A little over a decade ago, Giovanni Ordonez started having trouble breathing at night, disrupting his sleep. He saw a local ENT, who recommended turbinate reduction, a procedure that reduces the volume of turbinate tissue to open the nasal airway.
“We did the procedure, and suddenly I felt worse,” Ordonez recalls. “I couldn’t breathe, I started getting headaches, and when the weather was bad during season changes and in winter, I felt like I was suffocating.”
Over the years, Ordonez saw other doctors, who examined him and told him his nose looked fine. “Allergy shots helped a bit and got me through a few years. But as time passed, day-to-day living became irritating,” he says. “I kept seeing doctors, all of whom said they found nothing abnormal. One even recommended a therapist, which made me feel terrible. It’s very frustrating when people don’t believe you.”
In summer 2021, an ENT referred him to Martin J. Citardi, MD, professor and chair and Memorial Hermann Chair in the Department of Otorhinolaryngology at McGovern Medical School at UTHealth Houston, who suspected empty nose syndrome (ENS). To identify candidates for surgery, Dr. Citardi uses a validated patient questionnaire and the in-office cotton test. “We place a small piece of cotton in the area with missing tissue and ask patients if they perceive a difference,” he says. “If they do, we know they are likely candidates for turbinoplasty. We use the cotton test results to determine where to repair the turbinates.”

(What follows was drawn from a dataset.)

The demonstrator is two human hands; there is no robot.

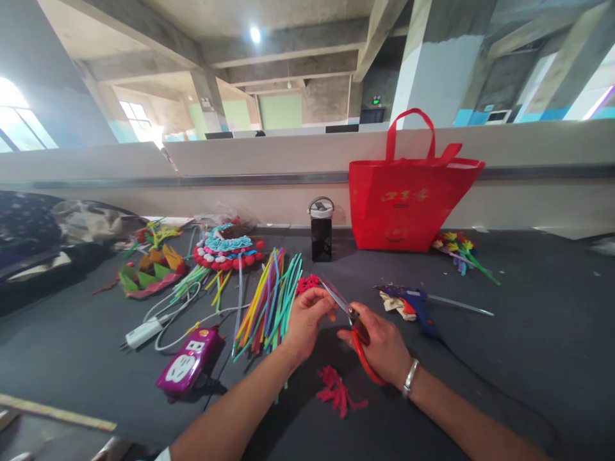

Empty nose syndrome occurs when doctors remove too much nasal tissue during surgery, causing nasal airflow disruption. “We typically find ENS in patients who have had total or near-total inferior turbinate resection,” he says. “These patients come to us with an intense perception of nasal obstruction significantly out of proportion to what we see on physical examination. Although their noses are anatomically open, they describe the sensation of suffocation. It’s not uncommon for this cohort of patients to become fixated to the point that they are unable to function in daily life. These patients are often a diagnostic challenge and they also report high levels of anxiety and depression.”
Dr. Citardi is among a handful of rhinologists who treat ENS patients. “Data measuring the prevalence of ENS after turbinate surgery are limited, which may reflect a low incidence, or the fact that many cases are unrecognized and unreported,” he says. “Another factor that complicates diagnosis is the delay in some patients in the development of symptoms, which can range from months to years. Removing too much tissue is not as common as it was in the past, but some surgeons continue to practice complete or near-complete turbinate resection for maximal opening of the nasal airway. This can have a major disabling effect on patients’ lives.”
In an outpatient surgery, Dr. Citardi placed graft material in Ordonez’s nose to replace some of the missing tissue. “Fortunately, this is a rare condition, and we have a reliable way to diagnose and treat it. The diagnosis is so subtle that doctors and patients often don’t recognize it and seek care,” he says.
“I don’t wake up with the extreme headaches I used to have,” Ordonez notes. “I have allergies, so I sneeze a lot and my nose itches, but I can breathe. Before the surgery, I’d go days without a good night’s sleep. I’m able to work again, and even my family has noticed a change in my personality. I’m very, very, very grateful that Dr. Citardi was able to help.”